WHAT IS BEING ASKED |
The line containing "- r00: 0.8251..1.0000" marks the end: output every line of the data up to it, and that line too, exactly as written.

(Excerpts from a dataset)

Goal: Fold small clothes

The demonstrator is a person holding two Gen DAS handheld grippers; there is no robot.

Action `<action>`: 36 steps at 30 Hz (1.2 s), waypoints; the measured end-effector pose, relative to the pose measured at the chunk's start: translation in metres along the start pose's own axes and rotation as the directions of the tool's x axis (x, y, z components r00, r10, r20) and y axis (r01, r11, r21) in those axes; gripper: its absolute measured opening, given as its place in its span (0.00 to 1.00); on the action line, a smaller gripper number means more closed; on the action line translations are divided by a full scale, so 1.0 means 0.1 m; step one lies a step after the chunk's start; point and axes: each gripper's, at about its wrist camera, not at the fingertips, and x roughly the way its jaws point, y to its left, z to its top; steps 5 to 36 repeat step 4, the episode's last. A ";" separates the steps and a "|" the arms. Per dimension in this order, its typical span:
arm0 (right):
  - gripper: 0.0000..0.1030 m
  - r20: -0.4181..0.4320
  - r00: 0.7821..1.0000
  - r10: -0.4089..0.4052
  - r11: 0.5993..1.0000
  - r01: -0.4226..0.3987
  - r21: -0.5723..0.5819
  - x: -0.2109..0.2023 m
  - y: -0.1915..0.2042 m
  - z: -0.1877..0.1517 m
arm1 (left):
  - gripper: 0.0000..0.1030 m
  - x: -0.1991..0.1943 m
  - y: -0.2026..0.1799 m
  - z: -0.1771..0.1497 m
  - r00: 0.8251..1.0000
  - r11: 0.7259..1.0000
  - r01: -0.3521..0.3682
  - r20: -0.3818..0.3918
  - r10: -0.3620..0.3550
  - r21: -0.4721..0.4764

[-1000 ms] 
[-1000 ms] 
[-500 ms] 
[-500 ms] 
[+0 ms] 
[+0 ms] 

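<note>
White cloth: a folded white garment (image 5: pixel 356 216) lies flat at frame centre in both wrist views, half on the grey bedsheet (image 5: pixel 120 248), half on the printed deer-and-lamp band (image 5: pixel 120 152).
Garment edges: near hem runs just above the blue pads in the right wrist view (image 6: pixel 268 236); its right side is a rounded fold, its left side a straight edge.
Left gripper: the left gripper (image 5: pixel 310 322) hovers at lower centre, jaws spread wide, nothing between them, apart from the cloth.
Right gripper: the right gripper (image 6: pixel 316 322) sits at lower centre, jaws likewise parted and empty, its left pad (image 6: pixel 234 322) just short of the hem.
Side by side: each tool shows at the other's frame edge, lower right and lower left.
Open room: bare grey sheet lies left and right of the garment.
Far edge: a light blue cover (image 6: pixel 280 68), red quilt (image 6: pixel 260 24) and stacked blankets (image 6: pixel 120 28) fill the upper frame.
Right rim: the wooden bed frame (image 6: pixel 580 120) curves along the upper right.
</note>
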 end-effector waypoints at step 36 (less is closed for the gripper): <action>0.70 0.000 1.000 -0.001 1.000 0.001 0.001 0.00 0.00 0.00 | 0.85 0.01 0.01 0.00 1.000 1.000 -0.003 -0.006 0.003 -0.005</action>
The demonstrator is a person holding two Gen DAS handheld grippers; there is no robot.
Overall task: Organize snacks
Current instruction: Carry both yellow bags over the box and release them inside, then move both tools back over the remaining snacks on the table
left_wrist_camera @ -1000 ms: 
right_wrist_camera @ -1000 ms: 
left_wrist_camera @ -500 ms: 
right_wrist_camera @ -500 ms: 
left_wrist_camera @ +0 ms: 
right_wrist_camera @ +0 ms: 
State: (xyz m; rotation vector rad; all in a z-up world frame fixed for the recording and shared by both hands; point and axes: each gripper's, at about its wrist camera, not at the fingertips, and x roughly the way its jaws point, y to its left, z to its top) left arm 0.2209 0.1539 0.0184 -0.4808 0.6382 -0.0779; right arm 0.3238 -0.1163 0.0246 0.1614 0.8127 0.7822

RESULT FOR THIS EXERCISE |
Goal: Fold small clothes

The demonstrator is a person holding two Gen DAS handheld grippers; there is no robot.

Action `<action>`: 36 steps at 30 Hz (1.2 s), waypoints; the measured end-effector pose, relative to the pose measured at the chunk's start: translation in metres along the start pose's own axes and rotation as the directions of the tool's x axis (x, y, z components r00, r10, r20) and y axis (r01, r11, r21) in those axes; gripper: its absolute measured opening, given as its place in its span (0.00 to 1.00); on the action line, a smaller gripper number means more closed; on the action line translations are divided by a full scale, so 1.0 means 0.1 m; step one lies a step after the chunk's start; point and axes: each gripper's, at about its wrist camera, not at the fingertips, and x roughly the way its jaws point, y to its left, z to its top; steps 5 to 36 repeat step 4, the episode's last. A ";" separates the steps and a "|" the arms. Per dimension in this order, its typical span:
arm0 (right):
  - gripper: 0.0000..0.1030 m
  - r20: -0.4181..0.4320
  - r00: 0.7821..1.0000
  - r10: -0.4089..0.4052
  - r11: 0.5993..1.0000
  - r01: -0.4226..0.3987
  - r21: -0.5723..0.5819
  - x: -0.2109..0.2023 m
  - y: -0.1915..0.2042 m
  - z: -0.1877..0.1517 m
arm1 (left):
  - gripper: 0.0000..0.1030 m
  - x: -0.1991..0.1943 m
  - y: -0.2026..0.1799 m
  - z: -0.1771..0.1497 m
  - r00: 0.8251..1.0000

This completes the response.